What is being asked => Within the data that follows, set down exactly the lines from the one containing "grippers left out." through the one containing "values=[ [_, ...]", both ends included.

*** Opening of Data listing ***

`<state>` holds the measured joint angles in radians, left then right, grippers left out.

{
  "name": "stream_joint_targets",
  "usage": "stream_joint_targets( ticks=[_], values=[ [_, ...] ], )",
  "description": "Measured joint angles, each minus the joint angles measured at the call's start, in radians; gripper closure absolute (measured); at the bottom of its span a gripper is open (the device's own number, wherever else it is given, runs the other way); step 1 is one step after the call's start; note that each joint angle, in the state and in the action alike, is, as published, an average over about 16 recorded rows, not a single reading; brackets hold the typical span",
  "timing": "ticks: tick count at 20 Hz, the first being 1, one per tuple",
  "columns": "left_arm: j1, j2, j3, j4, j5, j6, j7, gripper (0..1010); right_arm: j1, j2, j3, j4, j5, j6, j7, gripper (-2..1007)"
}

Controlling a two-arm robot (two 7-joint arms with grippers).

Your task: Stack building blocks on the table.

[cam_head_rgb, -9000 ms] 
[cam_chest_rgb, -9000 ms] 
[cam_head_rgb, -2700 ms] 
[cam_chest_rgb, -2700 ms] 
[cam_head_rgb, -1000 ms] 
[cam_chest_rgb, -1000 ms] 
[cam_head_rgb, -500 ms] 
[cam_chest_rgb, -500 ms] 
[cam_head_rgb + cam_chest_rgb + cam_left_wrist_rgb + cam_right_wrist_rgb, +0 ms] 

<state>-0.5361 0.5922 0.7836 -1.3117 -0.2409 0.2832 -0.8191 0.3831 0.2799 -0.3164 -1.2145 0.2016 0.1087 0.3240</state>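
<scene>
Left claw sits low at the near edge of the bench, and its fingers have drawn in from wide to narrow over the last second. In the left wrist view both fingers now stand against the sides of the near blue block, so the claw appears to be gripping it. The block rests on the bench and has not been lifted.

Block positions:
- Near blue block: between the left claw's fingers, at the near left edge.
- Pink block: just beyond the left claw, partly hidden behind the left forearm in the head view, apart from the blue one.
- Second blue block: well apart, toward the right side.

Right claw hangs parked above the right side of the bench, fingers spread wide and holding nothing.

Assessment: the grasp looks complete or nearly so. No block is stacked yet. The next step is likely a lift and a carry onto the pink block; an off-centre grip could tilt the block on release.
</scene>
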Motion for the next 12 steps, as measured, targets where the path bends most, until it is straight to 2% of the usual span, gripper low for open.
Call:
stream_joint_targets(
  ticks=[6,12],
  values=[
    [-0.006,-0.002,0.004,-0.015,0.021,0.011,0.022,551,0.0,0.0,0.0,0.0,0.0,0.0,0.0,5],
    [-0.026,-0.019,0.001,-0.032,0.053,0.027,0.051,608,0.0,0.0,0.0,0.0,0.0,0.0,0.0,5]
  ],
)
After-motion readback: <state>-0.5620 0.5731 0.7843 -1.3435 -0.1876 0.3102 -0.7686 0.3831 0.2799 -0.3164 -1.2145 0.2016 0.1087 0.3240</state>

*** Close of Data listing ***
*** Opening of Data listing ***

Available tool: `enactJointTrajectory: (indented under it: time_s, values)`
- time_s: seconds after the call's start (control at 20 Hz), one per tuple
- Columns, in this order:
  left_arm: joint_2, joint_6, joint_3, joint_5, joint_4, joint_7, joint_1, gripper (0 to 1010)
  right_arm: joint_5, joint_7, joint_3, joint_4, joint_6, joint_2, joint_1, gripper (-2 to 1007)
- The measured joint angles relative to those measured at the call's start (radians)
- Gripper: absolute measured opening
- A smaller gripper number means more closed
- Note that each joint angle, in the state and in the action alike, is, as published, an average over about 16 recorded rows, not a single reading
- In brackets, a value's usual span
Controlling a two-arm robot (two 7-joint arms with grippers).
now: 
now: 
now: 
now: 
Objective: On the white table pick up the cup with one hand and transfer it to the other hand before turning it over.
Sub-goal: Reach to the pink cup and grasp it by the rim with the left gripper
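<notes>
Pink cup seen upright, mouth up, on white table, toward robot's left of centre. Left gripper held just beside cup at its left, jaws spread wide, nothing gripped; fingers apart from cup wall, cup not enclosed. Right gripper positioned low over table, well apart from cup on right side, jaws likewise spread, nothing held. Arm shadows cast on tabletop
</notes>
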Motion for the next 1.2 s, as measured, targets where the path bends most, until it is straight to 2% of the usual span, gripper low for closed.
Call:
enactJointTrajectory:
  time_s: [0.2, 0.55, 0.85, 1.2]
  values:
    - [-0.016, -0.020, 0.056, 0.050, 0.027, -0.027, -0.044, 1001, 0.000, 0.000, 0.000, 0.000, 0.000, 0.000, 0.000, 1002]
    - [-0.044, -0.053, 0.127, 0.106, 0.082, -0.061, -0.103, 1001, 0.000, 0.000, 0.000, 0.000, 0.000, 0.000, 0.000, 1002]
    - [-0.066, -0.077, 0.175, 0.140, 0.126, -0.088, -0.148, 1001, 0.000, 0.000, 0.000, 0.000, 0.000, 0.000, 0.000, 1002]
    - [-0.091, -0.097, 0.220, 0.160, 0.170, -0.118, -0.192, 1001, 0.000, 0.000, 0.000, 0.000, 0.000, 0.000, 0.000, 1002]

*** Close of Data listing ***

Output for this task =>
`<state>` holds the measured joint angles in radians, left then right, grippers left out.

{
  "name": "stream_joint_targets",
  "usage": "stream_joint_targets( ticks=[_], values=[ [_, ...] ], )",

No further answer will be given.